As you look at your life, think about all the people that come in and out of it each year. The people that have stayed with you through it all and the people that touched your heart for just a short time and moved on. Now think about all the amazing experiences that you have had. Could food ever fill the shoes of those people or experiences? When I reflect on this quote this is what I think about. Food cannot replace the relationships or meaningful experiences that we have had through our life or the ones that have yet to come. Join me this year in having more meaningful experiences over filling our body with food that we do not need.
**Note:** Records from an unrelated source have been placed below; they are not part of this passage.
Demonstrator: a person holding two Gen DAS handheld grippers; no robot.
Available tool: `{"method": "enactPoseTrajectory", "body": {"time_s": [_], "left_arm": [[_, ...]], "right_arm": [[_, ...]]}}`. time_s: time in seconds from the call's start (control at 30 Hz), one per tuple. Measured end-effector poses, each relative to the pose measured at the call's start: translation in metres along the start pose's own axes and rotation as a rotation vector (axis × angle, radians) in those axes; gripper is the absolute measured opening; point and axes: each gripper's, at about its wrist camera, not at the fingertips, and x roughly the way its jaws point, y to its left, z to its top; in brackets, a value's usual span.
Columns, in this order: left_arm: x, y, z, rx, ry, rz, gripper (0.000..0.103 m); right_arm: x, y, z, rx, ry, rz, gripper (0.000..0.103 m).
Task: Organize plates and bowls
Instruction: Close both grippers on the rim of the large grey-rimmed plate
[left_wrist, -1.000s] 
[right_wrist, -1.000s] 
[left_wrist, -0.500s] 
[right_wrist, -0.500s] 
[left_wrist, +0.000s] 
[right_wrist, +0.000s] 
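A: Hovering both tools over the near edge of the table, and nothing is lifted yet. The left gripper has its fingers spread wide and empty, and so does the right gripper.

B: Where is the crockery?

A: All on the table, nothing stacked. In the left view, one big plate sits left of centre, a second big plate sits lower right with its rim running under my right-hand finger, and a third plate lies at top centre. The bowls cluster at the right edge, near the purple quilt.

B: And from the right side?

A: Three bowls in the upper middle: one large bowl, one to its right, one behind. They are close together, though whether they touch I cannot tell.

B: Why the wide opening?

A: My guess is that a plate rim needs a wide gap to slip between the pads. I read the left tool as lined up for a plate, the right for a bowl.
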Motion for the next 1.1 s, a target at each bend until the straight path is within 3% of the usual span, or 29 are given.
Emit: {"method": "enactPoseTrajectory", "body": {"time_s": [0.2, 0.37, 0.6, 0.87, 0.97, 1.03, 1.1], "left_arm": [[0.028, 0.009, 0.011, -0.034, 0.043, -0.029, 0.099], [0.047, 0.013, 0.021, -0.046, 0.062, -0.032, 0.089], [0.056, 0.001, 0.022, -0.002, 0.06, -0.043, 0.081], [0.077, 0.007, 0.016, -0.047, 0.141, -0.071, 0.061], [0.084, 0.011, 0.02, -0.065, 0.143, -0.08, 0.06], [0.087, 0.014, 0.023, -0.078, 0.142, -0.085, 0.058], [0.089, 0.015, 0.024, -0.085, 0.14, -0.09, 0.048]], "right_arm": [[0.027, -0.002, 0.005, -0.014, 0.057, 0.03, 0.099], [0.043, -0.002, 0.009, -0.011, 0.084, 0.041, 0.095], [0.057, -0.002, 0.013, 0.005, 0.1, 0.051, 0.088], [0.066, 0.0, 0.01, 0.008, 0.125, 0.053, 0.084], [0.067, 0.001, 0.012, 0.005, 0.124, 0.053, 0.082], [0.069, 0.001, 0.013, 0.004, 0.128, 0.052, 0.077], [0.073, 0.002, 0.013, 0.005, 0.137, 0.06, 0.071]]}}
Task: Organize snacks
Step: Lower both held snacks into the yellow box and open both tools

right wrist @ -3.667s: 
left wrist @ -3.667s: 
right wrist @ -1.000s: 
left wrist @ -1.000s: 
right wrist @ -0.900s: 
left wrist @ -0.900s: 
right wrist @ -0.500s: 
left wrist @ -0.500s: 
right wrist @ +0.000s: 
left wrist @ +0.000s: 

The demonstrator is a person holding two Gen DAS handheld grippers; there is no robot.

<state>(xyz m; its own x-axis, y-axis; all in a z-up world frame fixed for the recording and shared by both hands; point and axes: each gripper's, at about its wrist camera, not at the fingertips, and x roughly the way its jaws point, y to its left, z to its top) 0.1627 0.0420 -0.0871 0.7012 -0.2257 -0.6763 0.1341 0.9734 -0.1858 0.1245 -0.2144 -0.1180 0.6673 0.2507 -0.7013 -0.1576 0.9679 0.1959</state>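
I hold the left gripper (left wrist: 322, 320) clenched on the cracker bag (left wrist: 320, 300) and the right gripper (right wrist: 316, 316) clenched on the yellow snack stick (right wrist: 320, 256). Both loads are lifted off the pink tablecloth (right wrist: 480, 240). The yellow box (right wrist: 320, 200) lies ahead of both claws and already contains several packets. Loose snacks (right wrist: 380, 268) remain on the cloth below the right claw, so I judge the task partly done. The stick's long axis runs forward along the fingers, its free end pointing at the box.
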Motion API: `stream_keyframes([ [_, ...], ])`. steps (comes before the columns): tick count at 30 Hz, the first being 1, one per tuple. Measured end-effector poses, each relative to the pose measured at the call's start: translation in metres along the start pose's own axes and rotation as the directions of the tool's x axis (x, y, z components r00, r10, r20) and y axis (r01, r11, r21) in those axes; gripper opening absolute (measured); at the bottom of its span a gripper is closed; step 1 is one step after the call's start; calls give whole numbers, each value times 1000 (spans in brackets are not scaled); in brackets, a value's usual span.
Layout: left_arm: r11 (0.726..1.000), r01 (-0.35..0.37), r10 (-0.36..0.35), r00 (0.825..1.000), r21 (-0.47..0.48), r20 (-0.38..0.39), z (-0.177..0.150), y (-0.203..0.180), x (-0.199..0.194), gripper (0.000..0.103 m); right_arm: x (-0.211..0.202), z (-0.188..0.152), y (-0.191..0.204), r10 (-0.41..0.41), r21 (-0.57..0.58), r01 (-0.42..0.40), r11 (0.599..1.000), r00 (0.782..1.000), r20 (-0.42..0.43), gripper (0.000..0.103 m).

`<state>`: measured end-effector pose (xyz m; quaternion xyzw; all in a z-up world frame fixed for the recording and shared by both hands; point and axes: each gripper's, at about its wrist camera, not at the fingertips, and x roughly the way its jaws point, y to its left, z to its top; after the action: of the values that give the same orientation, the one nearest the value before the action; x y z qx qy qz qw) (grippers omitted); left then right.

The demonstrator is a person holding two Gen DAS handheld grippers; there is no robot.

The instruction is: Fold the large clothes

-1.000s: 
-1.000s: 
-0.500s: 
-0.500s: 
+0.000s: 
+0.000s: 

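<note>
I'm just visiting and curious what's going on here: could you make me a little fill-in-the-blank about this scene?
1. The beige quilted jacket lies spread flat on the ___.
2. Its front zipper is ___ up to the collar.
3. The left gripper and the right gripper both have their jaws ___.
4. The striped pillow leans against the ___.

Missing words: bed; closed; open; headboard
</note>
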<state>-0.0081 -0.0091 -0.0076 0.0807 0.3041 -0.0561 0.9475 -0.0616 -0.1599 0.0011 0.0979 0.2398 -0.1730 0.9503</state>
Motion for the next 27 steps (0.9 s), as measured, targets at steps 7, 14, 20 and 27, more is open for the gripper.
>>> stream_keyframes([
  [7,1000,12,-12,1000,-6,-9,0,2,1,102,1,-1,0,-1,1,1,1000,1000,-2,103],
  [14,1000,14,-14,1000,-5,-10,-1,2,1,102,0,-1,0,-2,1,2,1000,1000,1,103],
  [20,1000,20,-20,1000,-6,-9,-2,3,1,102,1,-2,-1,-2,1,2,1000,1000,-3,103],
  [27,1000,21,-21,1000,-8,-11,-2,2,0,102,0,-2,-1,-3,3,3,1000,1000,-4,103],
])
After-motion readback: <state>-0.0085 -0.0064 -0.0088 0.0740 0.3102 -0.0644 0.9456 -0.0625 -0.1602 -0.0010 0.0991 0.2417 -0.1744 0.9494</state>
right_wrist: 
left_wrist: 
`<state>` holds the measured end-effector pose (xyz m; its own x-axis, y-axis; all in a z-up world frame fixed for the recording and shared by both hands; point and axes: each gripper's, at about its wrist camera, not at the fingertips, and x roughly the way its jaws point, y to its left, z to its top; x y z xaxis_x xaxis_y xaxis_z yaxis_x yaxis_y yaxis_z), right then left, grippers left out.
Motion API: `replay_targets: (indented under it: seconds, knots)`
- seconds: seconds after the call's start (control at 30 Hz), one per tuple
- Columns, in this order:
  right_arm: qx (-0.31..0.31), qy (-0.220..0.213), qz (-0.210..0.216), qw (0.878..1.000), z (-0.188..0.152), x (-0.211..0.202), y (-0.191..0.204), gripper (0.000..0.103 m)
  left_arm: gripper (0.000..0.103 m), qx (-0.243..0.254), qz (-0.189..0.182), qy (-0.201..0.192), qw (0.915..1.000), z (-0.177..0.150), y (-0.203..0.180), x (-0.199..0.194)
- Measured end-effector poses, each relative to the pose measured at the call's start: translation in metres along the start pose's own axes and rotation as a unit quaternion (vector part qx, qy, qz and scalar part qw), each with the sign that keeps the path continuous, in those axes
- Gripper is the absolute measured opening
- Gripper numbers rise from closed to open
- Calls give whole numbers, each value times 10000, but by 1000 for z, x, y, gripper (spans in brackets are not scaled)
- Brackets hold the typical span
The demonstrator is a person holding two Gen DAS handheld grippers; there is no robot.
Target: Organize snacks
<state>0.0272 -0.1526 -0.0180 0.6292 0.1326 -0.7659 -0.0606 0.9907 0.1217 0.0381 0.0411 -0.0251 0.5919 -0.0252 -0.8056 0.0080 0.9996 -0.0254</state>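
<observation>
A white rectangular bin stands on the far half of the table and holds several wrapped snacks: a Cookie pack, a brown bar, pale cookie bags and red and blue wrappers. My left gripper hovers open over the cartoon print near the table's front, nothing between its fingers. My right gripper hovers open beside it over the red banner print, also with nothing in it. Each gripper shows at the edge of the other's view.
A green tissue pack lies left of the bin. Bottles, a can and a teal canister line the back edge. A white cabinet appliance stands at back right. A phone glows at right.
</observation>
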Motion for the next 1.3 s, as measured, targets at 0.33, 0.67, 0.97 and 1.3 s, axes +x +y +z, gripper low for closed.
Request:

Today I made the decision to step on the scale for the first time since Jan. 1st, 2013. As always I was hoping for the best but fearing the worst. I have done an amazing job this week eating healthy. Getting up out of bed to walk in the morning is a different story. My sleep is just too important to me🙂. I did make it to the club three times this week so that is a check on one of my goals that I put forth. As I looked down at the number I did not know what to expect 13 days into trying my very best to live a healthy lifestyle. My mantra this year that gets played in my head and hung up in strategic places to give me encouragement is “one pound at a time.” Thirteen days in and I am ten pounds down from the weight that I started from on day One. I should be excited with this weight loss but I am fearful that I can gain it all back in one sitting. As I look at the week ahead my goal is going to be to go to the club twice, take a long walk in the woods (I am going up north next weekend) and to continue to eat healthy. I hope that the commitment that you made on January 1st is going well!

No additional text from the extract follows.